Both techniques were employed in "Last Voyage of the Thistlegorm", Caroline Hawkins's film for Picture This (BBC2), along with overlapping flame effects and a few other breaches of televisual good taste. That the programme survived this assault was largely down to the muted, elegiac nature of its conclusion, a section of the film which made you feel slightly shifty about your impatience with the preceding 25 minutes. Out of 120,000 merchant seamen who served in the last war, you were told, 35,000 had died - a higher casualty rate than in any other service. So, thoughts that you had seen this sort of thing before (in particular on Monday, when Nautilus navigates the same crowded stretch of water) were finally rebuked. This account of the sinking of the Thistlegorm, a ship carrying equipment and ammunition to Suez, was to stand for other forgotten casualties.

You could argue, of course, that the last five minutes of a film is not the best time to secure the allegiance of your audience, but then "Last Voyage of the Thistlegorm" didn't show much evidence of structural subtlety. The account of the voyage, and the sinking of the ship at anchor, was accompanied from the opening frames by ghostly underwater images of the wreck, its lines thickened and deckled by coral, just as the faces of the survivors had fallen from the clean grace of their wartime snapshots. It would have been nice if there had been some sense of revelation in this looming sight - if the ship had been reconstructed by words and memories before reappearing, shockingly solid and cluttered with detail. Instead, the Thistlegorm was there from the very beginning, revivified by spot sound- effects and overlapped archive film, as if our imaginations might fail without assistance.

Agony Again (BBC1), a very belated sequel to the sitcom about an agony aunt, stands or falls on how you take to Maureen Lipman. A recognition of her comic talent doesn't necessarily resolve the issue, because that talent is such an unsettlingly conspicuous thing. Her performance last night, for example, included a whole variety-pack of set pieces - she does a distracted sub-vocal routine on the doorstep with the postman, imitates a Sloane charity girl on the phone, rewinds herself like a video. These are all fine in themselves, but they come across more like a demonstration of range than of character. The turns never quite sit flush with the functional timber of the role.
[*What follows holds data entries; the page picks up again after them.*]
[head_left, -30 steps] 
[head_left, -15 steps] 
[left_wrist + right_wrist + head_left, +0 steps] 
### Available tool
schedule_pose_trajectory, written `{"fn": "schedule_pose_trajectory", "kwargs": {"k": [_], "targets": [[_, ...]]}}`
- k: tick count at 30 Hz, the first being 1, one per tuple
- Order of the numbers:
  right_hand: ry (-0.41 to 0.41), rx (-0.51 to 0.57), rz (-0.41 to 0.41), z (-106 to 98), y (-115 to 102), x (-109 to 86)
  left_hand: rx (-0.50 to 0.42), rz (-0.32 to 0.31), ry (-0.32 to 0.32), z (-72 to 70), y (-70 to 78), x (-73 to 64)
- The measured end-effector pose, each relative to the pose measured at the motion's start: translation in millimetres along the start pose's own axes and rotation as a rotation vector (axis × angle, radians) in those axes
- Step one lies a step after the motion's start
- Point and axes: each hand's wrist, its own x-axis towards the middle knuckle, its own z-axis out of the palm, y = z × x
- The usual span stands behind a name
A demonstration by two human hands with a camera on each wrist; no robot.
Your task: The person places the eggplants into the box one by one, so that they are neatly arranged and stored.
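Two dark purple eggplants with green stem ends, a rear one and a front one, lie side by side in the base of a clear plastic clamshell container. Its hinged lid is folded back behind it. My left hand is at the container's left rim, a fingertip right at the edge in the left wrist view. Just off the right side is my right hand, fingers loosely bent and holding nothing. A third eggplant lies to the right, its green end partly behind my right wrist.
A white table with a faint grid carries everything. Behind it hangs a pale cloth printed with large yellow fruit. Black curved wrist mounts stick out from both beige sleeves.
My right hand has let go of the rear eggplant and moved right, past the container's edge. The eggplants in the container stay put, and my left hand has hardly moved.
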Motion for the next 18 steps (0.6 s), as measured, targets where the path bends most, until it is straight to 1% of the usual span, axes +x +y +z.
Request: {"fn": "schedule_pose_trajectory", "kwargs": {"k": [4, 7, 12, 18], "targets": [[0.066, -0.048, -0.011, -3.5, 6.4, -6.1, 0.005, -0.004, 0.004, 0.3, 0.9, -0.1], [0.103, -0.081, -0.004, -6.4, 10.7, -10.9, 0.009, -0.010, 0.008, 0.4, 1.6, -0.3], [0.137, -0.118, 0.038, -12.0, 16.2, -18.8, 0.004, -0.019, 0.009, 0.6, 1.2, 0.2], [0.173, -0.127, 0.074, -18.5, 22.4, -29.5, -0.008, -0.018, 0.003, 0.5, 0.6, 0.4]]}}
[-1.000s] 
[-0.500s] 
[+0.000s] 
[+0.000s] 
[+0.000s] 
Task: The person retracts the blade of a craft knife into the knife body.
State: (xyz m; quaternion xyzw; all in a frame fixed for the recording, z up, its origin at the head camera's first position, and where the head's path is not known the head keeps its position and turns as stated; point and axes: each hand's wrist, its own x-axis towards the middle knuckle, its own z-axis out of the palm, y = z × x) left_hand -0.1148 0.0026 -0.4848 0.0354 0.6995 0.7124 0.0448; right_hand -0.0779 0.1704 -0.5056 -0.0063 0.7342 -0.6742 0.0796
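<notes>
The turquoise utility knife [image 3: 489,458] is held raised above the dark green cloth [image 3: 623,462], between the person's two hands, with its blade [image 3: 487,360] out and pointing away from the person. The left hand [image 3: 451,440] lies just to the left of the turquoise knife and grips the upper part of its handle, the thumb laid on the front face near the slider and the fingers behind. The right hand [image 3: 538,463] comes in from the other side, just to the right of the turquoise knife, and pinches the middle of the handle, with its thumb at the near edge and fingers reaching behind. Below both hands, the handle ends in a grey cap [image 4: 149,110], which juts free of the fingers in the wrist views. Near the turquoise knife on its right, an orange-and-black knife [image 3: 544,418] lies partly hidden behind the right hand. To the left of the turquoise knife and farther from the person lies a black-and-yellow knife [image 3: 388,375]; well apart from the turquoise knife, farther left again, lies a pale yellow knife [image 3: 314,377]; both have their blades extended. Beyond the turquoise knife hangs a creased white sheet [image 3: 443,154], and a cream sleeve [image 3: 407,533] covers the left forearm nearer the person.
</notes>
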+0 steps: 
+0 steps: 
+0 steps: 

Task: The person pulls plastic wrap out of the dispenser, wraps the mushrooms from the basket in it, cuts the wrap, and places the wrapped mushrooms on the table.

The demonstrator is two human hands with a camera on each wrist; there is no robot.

That said, Agony Again offers a fair amount of refreshment. For one thing, it can't be accused of settling for the weary familial patterns of conventional British sitcom - Jane is having an affair with a dishy black man who looks as if he's emerged from a socially-conscious knitwear catalogue, while her son is gay and her lodger is a depressive down and out, adopted in a sudden flush of compassion. For another, the script (by three hands apparently, which is more crowded than British convention but sparse by American standards) is quite good, even if it depends a little too much on the call-and-response bickering between Jane and her producer (career monster, spouting Estuary Franglais) or Jane and her mother (Jewish matriarch monster). I particularly enjoyed Jane's response to an invitation to play parlour games with her mother's friends. "Remember the time we played Monopoly", she says in aggrieved tones, "and you claimed to have found oil under Old Kent Road?"